Africa, Development & Aid, Headlines

DEVELOPMENT-NIGERIA: Cassava Disease Threatens Food Security

Toye Olori

EJIOKU-IBADAN, Nigeria, Jun 23 2003 (IPS) - Tunji Adelakun, 57, sits dejected on a bench in front of his thatched hut, complaining about the loss of his cassava crop to a devastating disease that twists the leaves and turns them yellowish.

"For sometime now, I have not been able to harvest good cassava roots from my farm because of the disease. Before the outbreak of the epidemic, I used to have bumper harvest, sell the surplus and buy with essential goods. But all that is gone now,” says Adelakun.

The visibly worried farmer says he can hardly make enough money from his farm to educate his six children.

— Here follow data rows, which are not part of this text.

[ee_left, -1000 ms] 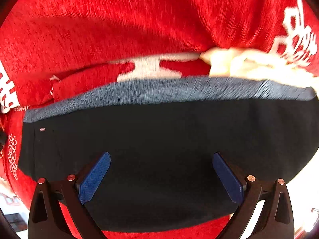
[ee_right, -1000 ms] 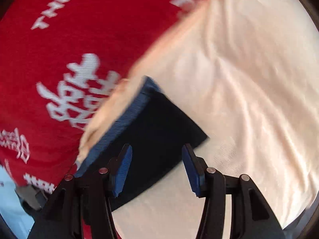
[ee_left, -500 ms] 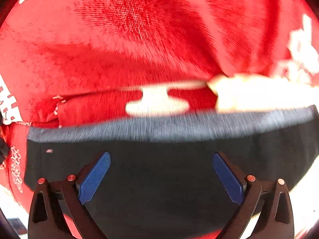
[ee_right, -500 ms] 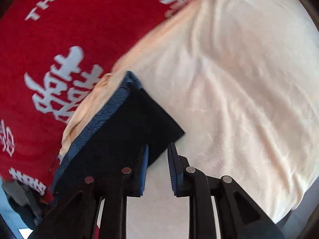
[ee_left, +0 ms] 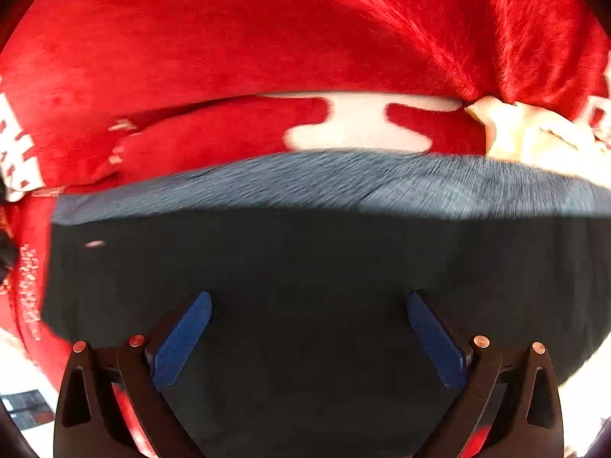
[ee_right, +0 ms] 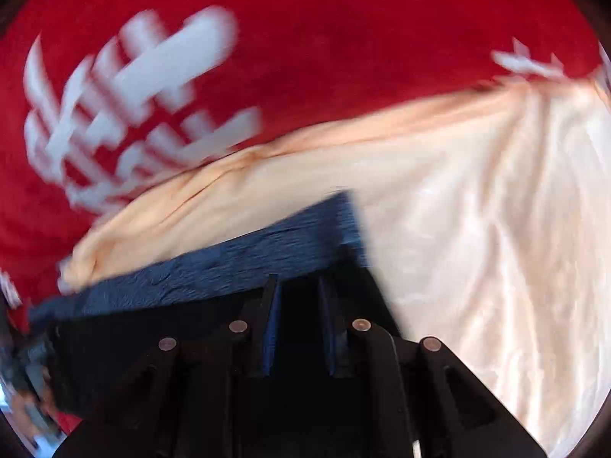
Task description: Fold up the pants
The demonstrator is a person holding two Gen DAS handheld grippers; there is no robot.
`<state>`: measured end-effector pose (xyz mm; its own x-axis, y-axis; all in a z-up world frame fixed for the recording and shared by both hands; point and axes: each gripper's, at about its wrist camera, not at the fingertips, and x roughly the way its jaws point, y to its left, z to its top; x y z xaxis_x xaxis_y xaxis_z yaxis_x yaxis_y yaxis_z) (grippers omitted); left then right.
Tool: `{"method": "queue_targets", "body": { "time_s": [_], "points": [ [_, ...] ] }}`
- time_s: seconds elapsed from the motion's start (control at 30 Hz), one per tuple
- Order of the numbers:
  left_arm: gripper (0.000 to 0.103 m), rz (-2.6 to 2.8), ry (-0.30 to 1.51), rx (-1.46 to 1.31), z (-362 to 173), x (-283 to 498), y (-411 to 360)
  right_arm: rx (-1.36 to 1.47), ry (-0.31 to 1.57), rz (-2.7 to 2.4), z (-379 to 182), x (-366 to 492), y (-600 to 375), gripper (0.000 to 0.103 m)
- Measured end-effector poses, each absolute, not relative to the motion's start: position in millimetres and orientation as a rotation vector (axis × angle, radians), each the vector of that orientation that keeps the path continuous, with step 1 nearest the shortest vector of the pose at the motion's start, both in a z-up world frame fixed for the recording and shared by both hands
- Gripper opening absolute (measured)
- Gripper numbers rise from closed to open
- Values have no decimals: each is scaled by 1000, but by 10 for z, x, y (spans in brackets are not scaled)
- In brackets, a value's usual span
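The dark navy pants [ee_left: 305, 259] lie folded on a red blanket, their blue-grey upper band [ee_left: 343, 183] running across the left wrist view. My left gripper [ee_left: 307, 328] is open just above the dark fabric, its blue pads wide apart and holding nothing. In the right wrist view the pants [ee_right: 214, 271] show a blue ribbed edge and a dark corner. My right gripper [ee_right: 298, 324] has narrowed on that corner, with dark cloth between the pads.
A red blanket with white lettering [ee_left: 267, 57] covers the surface and also shows in the right wrist view [ee_right: 324, 38]. A cream garment [ee_right: 477, 210] lies under and right of the pants; its edge shows in the left wrist view [ee_left: 534, 141].
My right gripper closed from open onto the pants' corner and swung left with it. My left gripper stayed open and shifted slightly over the pants.
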<state>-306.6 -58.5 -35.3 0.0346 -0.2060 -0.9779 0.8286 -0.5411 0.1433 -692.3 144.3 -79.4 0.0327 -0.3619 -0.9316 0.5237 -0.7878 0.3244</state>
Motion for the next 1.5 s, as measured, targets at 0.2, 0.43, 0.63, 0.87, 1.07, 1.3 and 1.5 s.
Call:
{"method": "queue_targets", "body": {
  "time_s": [0.2,0.43,0.63,0.87,1.07,1.3,1.5],
  "points": [
    [103,-1530,606,1421,-145,-2250,-975,1740,-33,-1543,-490,-6292,1431,34],
    [103,-1524,771,1325,-678,-1486,-1370,1885,-295,-939,-897,-4173,830,38],
    [103,-1602,787,1309,-753,-1389,-1426,1960,-465,-817,-1360,-3379,317,38],
    [103,-1635,834,1262,-870,-1169,-1555,2015,-435,-863,-1443,-3270,369,38],
    [103,-1644,841,1257,-840,-1084,-1563,1999,-384,-946,-1303,-3289,258,13],
    [103,-1641,834,1249,-757,-1126,-1428,1980,-338,-962,-1258,-3212,350,7],
    [103,-1627,846,1261,-721,-1161,-1427,1973,-377,-999,-1332,-3224,306,45]
  ]
}}
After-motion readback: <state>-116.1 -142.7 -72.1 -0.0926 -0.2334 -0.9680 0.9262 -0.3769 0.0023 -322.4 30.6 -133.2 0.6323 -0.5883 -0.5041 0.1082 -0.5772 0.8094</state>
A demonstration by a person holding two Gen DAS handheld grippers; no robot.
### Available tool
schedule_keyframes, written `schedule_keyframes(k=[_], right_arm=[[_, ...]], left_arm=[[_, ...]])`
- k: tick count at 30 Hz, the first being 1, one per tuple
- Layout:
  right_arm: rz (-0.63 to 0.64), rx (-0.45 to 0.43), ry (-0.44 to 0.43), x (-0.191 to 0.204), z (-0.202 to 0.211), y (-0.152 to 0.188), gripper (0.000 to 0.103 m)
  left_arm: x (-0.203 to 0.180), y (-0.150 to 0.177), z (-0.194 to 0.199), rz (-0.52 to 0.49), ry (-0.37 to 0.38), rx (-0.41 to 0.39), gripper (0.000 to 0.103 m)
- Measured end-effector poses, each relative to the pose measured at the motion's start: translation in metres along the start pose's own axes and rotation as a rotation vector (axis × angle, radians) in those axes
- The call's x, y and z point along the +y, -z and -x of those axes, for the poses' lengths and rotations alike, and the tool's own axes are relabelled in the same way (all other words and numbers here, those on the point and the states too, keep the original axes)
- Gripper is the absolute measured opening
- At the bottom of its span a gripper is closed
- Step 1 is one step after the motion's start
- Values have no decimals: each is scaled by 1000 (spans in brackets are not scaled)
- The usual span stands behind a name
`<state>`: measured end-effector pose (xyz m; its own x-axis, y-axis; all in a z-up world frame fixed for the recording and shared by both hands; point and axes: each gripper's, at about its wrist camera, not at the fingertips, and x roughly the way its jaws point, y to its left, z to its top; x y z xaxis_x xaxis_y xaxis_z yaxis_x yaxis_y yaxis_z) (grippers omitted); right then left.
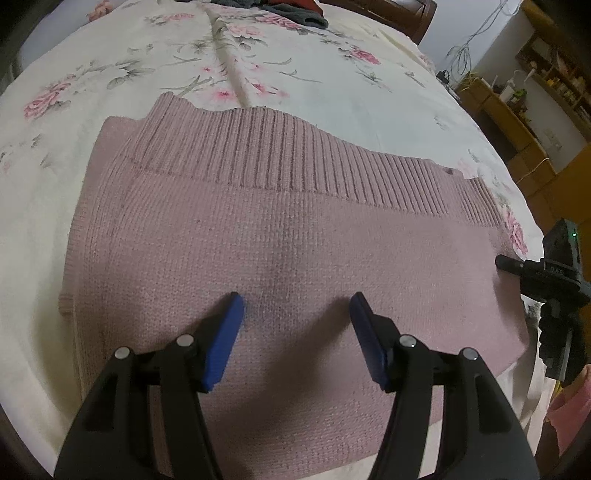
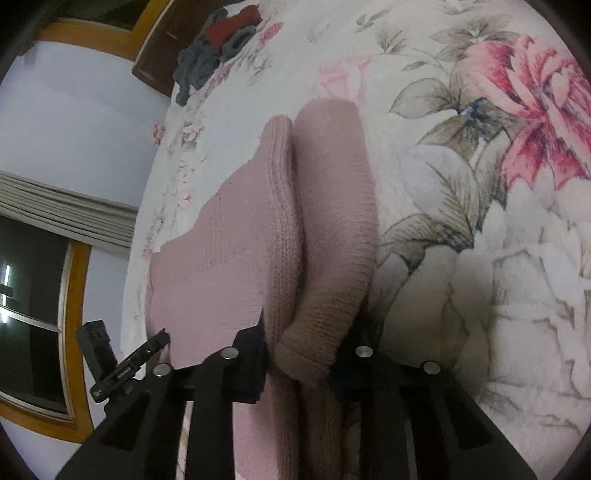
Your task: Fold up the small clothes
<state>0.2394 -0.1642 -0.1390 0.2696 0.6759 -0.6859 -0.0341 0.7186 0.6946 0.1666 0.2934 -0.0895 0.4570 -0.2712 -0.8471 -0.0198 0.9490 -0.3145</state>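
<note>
A pink knit sweater (image 1: 280, 229) lies folded flat on the floral bedsheet (image 1: 295, 85), its ribbed hem towards the far side. My left gripper (image 1: 297, 306) hovers open just above the sweater's near middle, blue pads apart and nothing between them. The right gripper's black body (image 1: 557, 288) shows at the sweater's right edge. In the right wrist view my right gripper (image 2: 303, 332) is shut on a thick doubled fold of the pink sweater (image 2: 229, 266), which bulges between the fingers. The rest of the sweater stretches away along the sheet (image 2: 480, 258).
A pile of grey and red clothes (image 1: 295, 11) (image 2: 210, 55) lies at the far end of the bed by the dark wooden headboard. Wooden shelves and cables (image 1: 517, 122) stand off the bed's right side. A wood-framed window (image 2: 33, 295) is on the wall.
</note>
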Motion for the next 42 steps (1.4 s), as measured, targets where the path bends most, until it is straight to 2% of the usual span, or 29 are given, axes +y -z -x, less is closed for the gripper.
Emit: schedule_keyframes(k=[8, 14, 20, 23, 29, 34, 38, 42], right_arm=[[-7, -4, 28, -4, -4, 3, 24], [-16, -2, 65, 5, -2, 3, 24], [57, 2, 110, 52, 7, -3, 23], [155, 21, 164, 97, 3, -6, 23], [313, 64, 233, 176, -26, -2, 23], [402, 127, 289, 224, -64, 10, 23], [464, 161, 358, 246, -96, 19, 22], [461, 181, 407, 247, -115, 24, 22]], left_arm=[[-1, 3, -6, -25, -16, 4, 60], [1, 3, -4, -2, 2, 0, 60], [7, 8, 11, 32, 35, -5, 61], [10, 14, 17, 30, 47, -9, 61], [19, 19, 26, 55, 77, -21, 61], [25, 20, 37, 75, 106, -43, 61], [31, 21, 46, 83, 120, -62, 61], [39, 22, 51, 112, 143, -69, 61]])
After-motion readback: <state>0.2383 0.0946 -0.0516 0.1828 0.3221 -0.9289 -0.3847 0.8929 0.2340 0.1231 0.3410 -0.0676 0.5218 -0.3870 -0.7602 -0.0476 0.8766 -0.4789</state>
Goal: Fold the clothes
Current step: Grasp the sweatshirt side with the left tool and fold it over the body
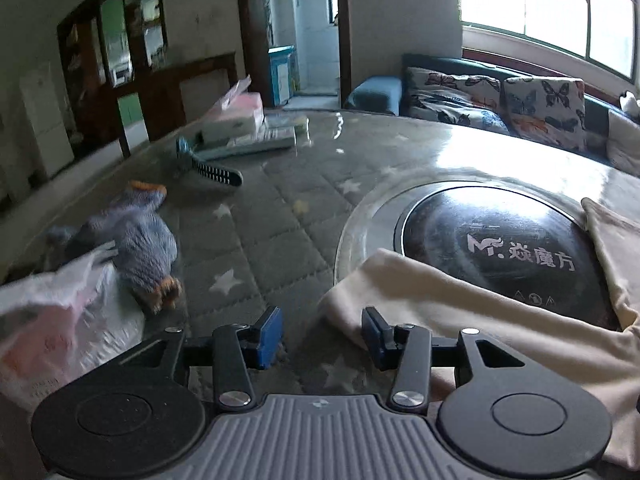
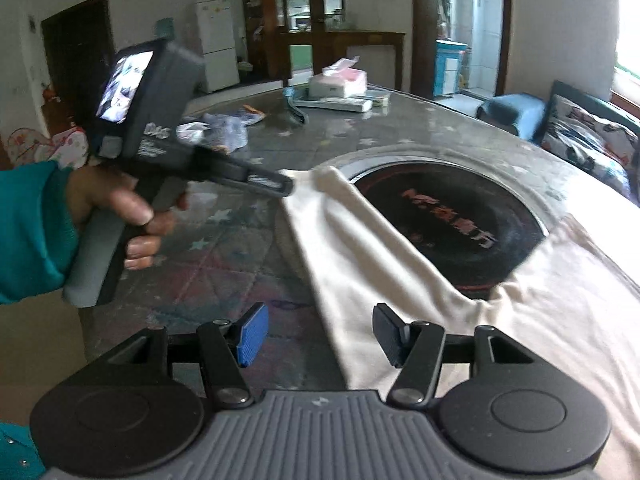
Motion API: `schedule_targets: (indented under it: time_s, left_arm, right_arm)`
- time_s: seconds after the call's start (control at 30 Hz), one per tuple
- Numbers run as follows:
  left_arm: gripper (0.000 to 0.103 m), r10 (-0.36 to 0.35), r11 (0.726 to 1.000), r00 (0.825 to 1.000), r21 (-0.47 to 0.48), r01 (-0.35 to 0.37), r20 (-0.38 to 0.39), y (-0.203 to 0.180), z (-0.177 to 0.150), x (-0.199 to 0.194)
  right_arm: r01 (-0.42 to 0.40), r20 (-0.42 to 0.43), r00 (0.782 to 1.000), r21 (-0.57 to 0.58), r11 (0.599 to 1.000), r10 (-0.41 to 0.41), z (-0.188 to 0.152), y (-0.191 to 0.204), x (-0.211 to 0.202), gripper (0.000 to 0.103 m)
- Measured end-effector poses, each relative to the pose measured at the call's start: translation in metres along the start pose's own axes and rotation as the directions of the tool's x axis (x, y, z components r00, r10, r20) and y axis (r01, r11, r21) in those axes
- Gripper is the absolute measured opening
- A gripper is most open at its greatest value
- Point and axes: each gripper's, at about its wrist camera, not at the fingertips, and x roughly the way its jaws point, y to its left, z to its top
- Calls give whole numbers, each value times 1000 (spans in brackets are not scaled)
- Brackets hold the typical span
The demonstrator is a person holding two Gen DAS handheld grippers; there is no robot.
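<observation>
The cream garment (image 2: 440,280) lies spread over the tabletop (image 1: 256,232), one long sleeve-like part stretching across the rim of the round black cooktop (image 1: 508,248) set into the middle of the table, the rest of the cloth draped toward the near right edge. In the left wrist view the left gripper (image 1: 322,338) hangs just above the end of that sleeve with its jaws spread apart and nothing between them; the right pad sits right at the cloth's edge, though contact is hard to judge. In the right wrist view the right gripper (image 2: 320,336) is likewise released, its jaws wide on either side of the sleeve's near border without pinching it. The same view shows the left hand (image 2: 120,204), in a teal sleeve, holding its gripper's handle. Toward the left edge of the tabletop lie a blue knitted item (image 1: 132,240) and a plastic bag (image 1: 60,312); near the far edge are a tissue pack (image 1: 234,118), a remote (image 1: 268,140) and a comb (image 1: 216,170). Beyond the table stands a sofa (image 1: 520,100) with butterfly cushions.
</observation>
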Motion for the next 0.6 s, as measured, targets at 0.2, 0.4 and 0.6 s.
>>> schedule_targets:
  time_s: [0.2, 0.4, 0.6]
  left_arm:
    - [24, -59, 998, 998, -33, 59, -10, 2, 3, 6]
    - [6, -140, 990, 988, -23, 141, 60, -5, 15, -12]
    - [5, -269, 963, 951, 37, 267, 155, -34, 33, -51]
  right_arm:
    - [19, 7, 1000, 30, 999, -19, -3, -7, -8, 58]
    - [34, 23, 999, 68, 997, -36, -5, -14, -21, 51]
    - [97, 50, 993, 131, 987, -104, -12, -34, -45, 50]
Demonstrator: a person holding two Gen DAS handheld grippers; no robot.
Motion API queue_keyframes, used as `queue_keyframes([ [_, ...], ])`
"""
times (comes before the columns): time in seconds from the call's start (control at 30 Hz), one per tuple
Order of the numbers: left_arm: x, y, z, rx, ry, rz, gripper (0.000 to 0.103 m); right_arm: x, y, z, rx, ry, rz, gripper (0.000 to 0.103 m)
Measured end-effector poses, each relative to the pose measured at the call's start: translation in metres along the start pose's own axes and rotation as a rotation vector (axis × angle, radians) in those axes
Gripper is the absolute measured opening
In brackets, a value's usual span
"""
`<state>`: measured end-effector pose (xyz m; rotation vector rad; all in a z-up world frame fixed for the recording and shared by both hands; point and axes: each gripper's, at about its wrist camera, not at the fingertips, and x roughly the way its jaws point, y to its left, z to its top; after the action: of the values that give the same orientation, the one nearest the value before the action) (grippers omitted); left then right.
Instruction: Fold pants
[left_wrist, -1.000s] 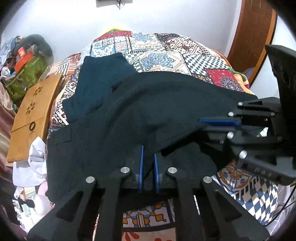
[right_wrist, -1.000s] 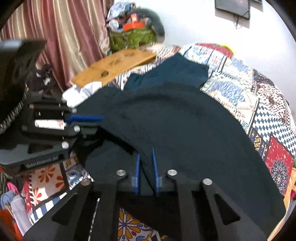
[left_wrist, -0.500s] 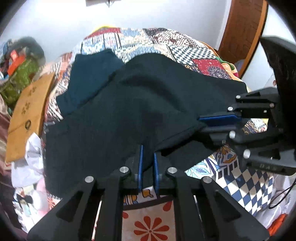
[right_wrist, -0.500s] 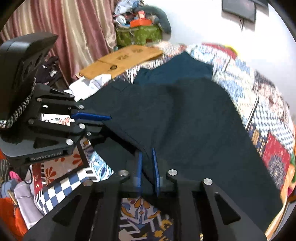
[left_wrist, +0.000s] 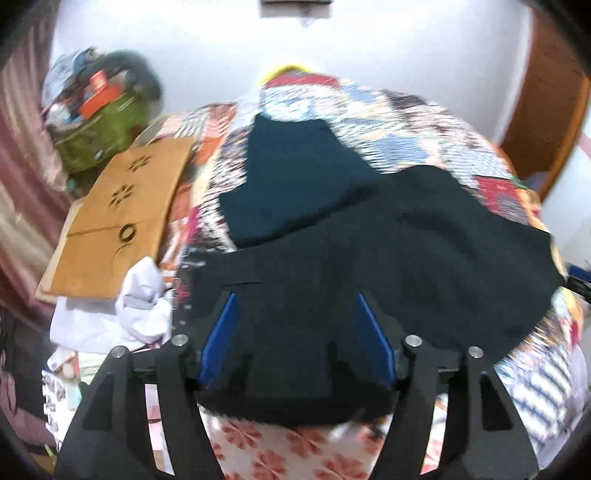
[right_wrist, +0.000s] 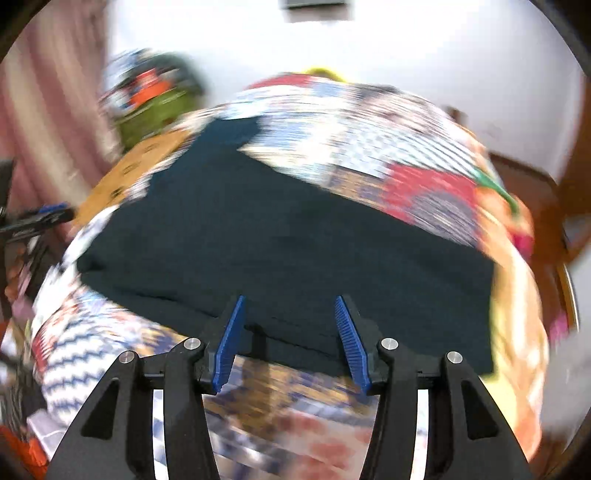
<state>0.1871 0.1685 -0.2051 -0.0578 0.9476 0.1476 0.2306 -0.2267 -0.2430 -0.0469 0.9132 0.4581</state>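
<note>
Dark pants (left_wrist: 369, 258) lie folded on the patterned bedspread (left_wrist: 406, 125), one layer over another, with a teal-dark end reaching toward the wall. My left gripper (left_wrist: 295, 299) is open, its blue pads apart just above the near edge of the pants. In the right wrist view the pants (right_wrist: 295, 240) spread across the bed. My right gripper (right_wrist: 288, 302) is open over their near edge and holds nothing. Both views are motion-blurred.
A brown cardboard board (left_wrist: 118, 221) lies at the bed's left side, with white cloth (left_wrist: 140, 295) below it and a green bag (left_wrist: 99, 125) of clutter behind. A curtain (right_wrist: 44, 110) hangs at left. A wooden door (left_wrist: 546, 110) stands at right.
Both grippers were shut on the pants' edge; now both are open and have let it go. The pants lie on the bed. Both grippers have swung apart.
</note>
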Motion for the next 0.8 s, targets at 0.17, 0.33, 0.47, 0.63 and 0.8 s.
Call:
queue_keyframes([
  [0.17, 0.071, 0.025, -0.005, -0.067, 0.162, 0.028, 0.066, -0.007, -0.072, -0.026, 0.194, 0.021, -0.146, 0.047],
  [0.33, 0.115, 0.036, -0.032, -0.126, 0.266, 0.034, 0.068, -0.003, -0.119, -0.017, 0.284, -0.011, -0.207, 0.047],
  [0.47, 0.112, 0.028, -0.036, -0.093, 0.252, 0.067, 0.071, 0.011, -0.133, 0.004, 0.278, -0.037, -0.195, 0.047],
  [0.63, 0.115, 0.025, -0.036, -0.085, 0.256, 0.083, 0.074, 0.046, -0.147, 0.024, 0.264, -0.025, -0.190, 0.047],
  [0.8, 0.119, 0.025, -0.035, -0.082, 0.248, 0.096, 0.076, 0.070, -0.154, 0.019, 0.290, 0.053, -0.126, 0.015],
])
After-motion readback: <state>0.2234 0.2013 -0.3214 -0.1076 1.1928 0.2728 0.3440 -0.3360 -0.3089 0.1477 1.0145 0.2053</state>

”I am thinking of cultivating other crops on this farm. My friends, who cultivate maize and yam, have advised me to follow their steps. But I need a larger farmland to be able to grow maize and yam which are seasonal unlike cassava,” Adelakun told IPS at the weekend.

Last year President Olusegun Obasanjo announced that the government would encourage the mass cultivation of cassava, or manioc, and export the pellets.

The disease, which is giving farmers sleepless nights, is the Cassava Mosaic Disease (CMD), which makes the leaves twist and produces the characteristic yellow-green ‘mosaic’, resulting from the loss of the vital chlorophyll needed by the plant to harness the sun’s energy for its growth. It routinely reduces African cassava production by 15 to 25 percent for most of the time, according to crop scientists in Nigeria.

Nigeria, the largest producer of cassava in the world – over 33 million metric tonnes from an area of 3.1 million hectares – accounts for 70 percent of the total production in West Africa.

The crop is the most widely cultivated in the south of the country in terms of area devoted to it and number of farmers growing it. It is planted predominantly by smallholder farmers, but cassava has become popular as a food and cash crop in the country.

As a result of its year-round availability, tolerance to extreme ecological stress conditions and impoverished soils, cassava plays a major role in efforts to alleviate food crisis and rural poverty.

Opportunities for commercial development, however, remain largely undeveloped in contrast to the other major zones of cassava cultivation in Asia and South America. In Nigeria, it currently contributes to the feeding of the majority of the country’s 120 million people.

Scientists at the International Institute of Tropical Agriculture (IITA) in Lagos revealed that the disease was first noticed in Uganda, East Africa, in the 1980s. It has now reached West Africa.

Recent diagnostic surveys show the occurrence of the East African Cassava Mosaic Virus (EACMV) in Nigeria, Cameroon, Togo and Ghana and a combination of the EACMV and the African Cassava Mosaic Virus (ACMV) in Nigeria and Cameroon.

”Mixed infections of EACMV and ACMV and their variants are common in cassava fields sampled in Nigeria, especially in the humid forest zone and in Southern Cameroon, which can cause increased severity of symptoms and significant yield reductions,” says Taiye Babaleye, spokesperson for the Ibadan-based International Institute of Tropical Agriculture.

”The Cassava Mosaic Disease (CMD) is a chronic limitation on the production of cassava in Africa. By 1999 a pandemic of an unusually severe form of CMD has expanded to Central African Republic. It is now discovered that there is a southward and westward spread of the pandemic in Africa, as well as the presence in Nigeria of the two viruses that recombine to give rise to the virulent strain causing the severe form of CMD,” he says.

Babalaye says scientists at the institute have developed and tested improved varieties of cassava that are resistant to the virulent strains of CMD to stave off the epidemic.

The varieties, he says, are being multiplied in parts of the country in collaboration with the National Agricultural Research Systems. They will be distributed to farmers in zones that are considered prone to the epidemic.

”An outbreak of this disease could immensely lead to serious decline in cassava yield, thus leading to food insecurity, reduced incomes for smallholder farmers, high cost of food for consumers and subsequently social tension,” Babaleye says.

”In view of the importance of cassava in Nigeria, coupled with its potential to serve as an engine for future agricultural development, threats to production must be considered very seriously,” says Olu Omosaiye of the United Nations Industrial Development Organisation (UNIDO) office in Lagos.

The disease, says Omosaiye, is capable of wiping out a whole year’s cassava yield. ”That is why all the state governors (in the cassava producing zone) are collaborating with the IITA and the Committee on the Presidential Initiative on Cassava Production in Nigeria to avert the epidemic,” he says.